En su libro Riot.Strike.Riot, Joshua Clover intentó clasificar las dos formas de lucha, la huelga en el lugar de trabajo y los disturbios en las calles, en una secuencia cronológica que corresponde a diferentes fases de la acumulación capitalista, en las que la circulación (disturbios) o la producción (huelga) están en el centro. En su crítica a este esquema, Amanda Armstrong, basándose en su investigación sobre las huelgas en los ferrocarriles británicos en los años entre los siglos XIX y XX, mostró que esta separación no se aplica a la historia de las huelgas de masas antes de que fueran contenidas por el Estado de bienestar. Las huelgas de esa época siempre iban acompañadas de acciones de la gente de los barrios proletarios circundantes, que apoyaban a los huelguistas con bloqueos de carreteras y ferrocarriles, saqueos de almacenes y batallas con la policía, lo que también les permitía hacer valer sus propias preocupaciones. A lo largo de la historia del capitalismo moderno, las huelgas han abierto repetidamente espacios para otros «pobres» y les han ofrecido oportunidades para luchar por sus intereses incluso sin su propia fuerza productiva, para salir de la soledad de los tribunales y de las garras de una administración paternalista de la pobreza.
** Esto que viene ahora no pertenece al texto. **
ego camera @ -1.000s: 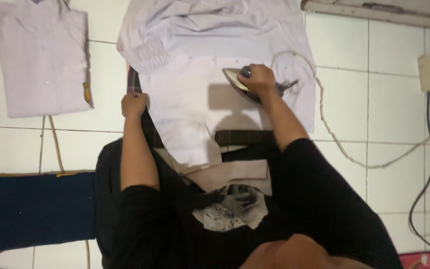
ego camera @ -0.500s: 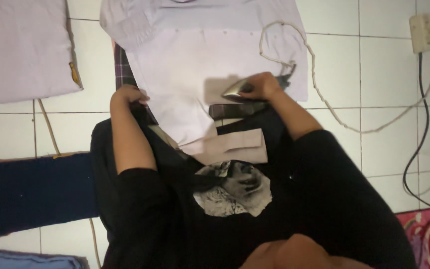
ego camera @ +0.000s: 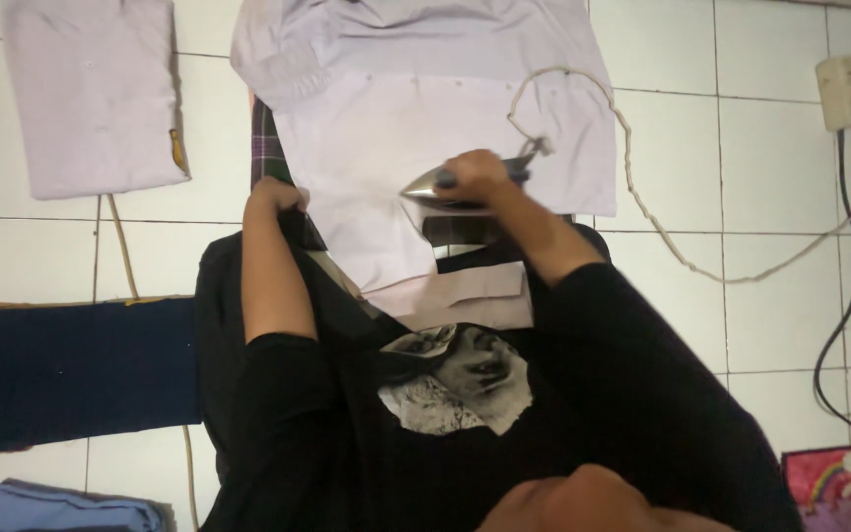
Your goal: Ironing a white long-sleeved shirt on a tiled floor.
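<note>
A pale lilac shirt (ego camera: 425, 108) lies spread on a plaid cloth (ego camera: 266, 148) over the white tiled floor. My right hand (ego camera: 475, 175) grips the handle of a metal iron (ego camera: 430, 187), which rests on the shirt's near edge with its tip pointing left. My left hand (ego camera: 273, 197) is closed on the shirt's left edge and pins it down. The iron's white cord (ego camera: 632, 187) loops away to the right.
A folded pale shirt (ego camera: 96, 94) lies at the upper left. Dark navy fabric (ego camera: 71, 369) lies at the left, blue folded cloth (ego camera: 61, 507) at the bottom left. A wall socket strip (ego camera: 841, 91) with a black cable (ego camera: 839, 315) is at the right.
The iron has slid from the middle of the shirt toward me and a little left, ending at the shirt's near edge. My left hand stayed on the left edge.
</note>
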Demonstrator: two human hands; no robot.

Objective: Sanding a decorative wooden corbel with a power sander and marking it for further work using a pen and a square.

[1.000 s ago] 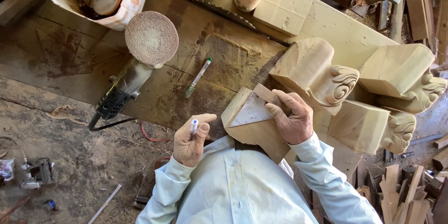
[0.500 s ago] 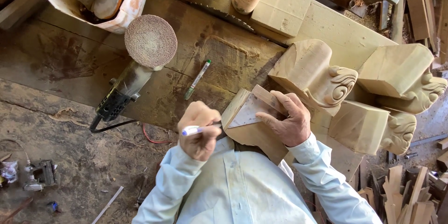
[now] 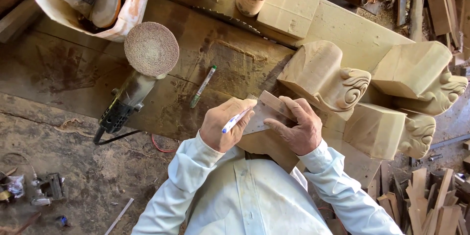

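One pale wood block [image 3: 267,139] bears a grey template [image 3: 262,112]; left hand [image 3: 223,125] grips a pen [image 3: 235,120], right hand [image 3: 296,127], at three o'clock, presses flat.

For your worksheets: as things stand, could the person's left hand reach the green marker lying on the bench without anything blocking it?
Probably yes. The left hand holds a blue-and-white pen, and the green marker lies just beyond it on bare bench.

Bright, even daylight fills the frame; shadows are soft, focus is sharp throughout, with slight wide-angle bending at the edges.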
Esta es la razón por la que la regulación de los conflictos en el trabajo asalariado bajo la ley de negociación colectiva es tan importante para la estabilidad política en las metrópolis: solo con ellos se puede trazar una línea divisoria clara entre los gestos amenazantes de colaboración social, que hoy se denominan huelgas, y las convulsiones de la vida cotidiana que asustan a «los buenos ciudadanos» como son los disturbios. Cualquiera que haya participado alguna vez en una huelga sabe que incluso en las huelgas sindicales, por muy reguladas y controladas que estén, hay momentos en los que se sale de la rueda de hámster, se crean nuevas relaciones sociales y se siente la alegría de invertir el equilibrio de poder en el lugar de trabajo. Precisamente por esta razón, las huelgas no deben ocurrir con demasiada frecuencia, no deben durar demasiado tiempo y nunca deben convertirse en una expresión del conflicto antagónico inherente a la misma relación de clase que devenga en una escala «desproporcionada» de la perturbación social.

El encanto de los bonos de ayuda

En este sentido, un componente de los paquetes de ayuda con los que el gobierno alemán respondió a las preocupaciones por la inflación jugó un papel especial: el bono de compensación por inflación, libre de impuestos, de un máximo de 3.000 euros, que los empleadores pueden pagar a sus empleados hasta finales de 2024. En el pasado, el hecho de que los salarios acordados colectivamente hayan ido a la zaga de la inflación ha llevado a menudo a huelgas salvajes, como en 1969 o 1973, o a que los sindicatos se vean presionados para arriesgarse en huelgas más extensas. La ayuda, que fue acogida con gratitud tanto por las asociaciones de empleadores como por los sindicatos, tenía como objetivo evitar estas posibles luchas laborales. A mediados de marzo de 2024, más de tres cuartas partes de los empleados cubiertos por convenios colectivos habían recibido la bonificación o la recibirían a finales de 2024. Está claro que se trata de un regalo envenenado, ya que las empresas pueden utilizar este pago único para evitar aumentos salariales a largo plazo que afecten a la escala salarial y el bono no tiene ningún efecto en las pensiones. Pero el atractivo de poder aliviar la presión de la negociación colectiva con unos pocos miles de euros era simplemente demasiado grande.

Si, por otro lado, se produjera «una intensificación de la lucha, con el objetivo de hacer que todo se detenga» (Armstrong) con las huelgas masivas simultáneas e indefinidas en trenes, autobuses y aeropuertos que parecían al alcance de la mano en esta primavera, entonces se habrían abierto espacios para las protestas para otras «personas pobres» y las habrían alentado a actuar. En su lugar, ahora podemos esperar a las próximas restricciones a las ayudas a la renta (Bürgergeld), como ya han anunciado los partidos Demócrata Cristiano y Liberal.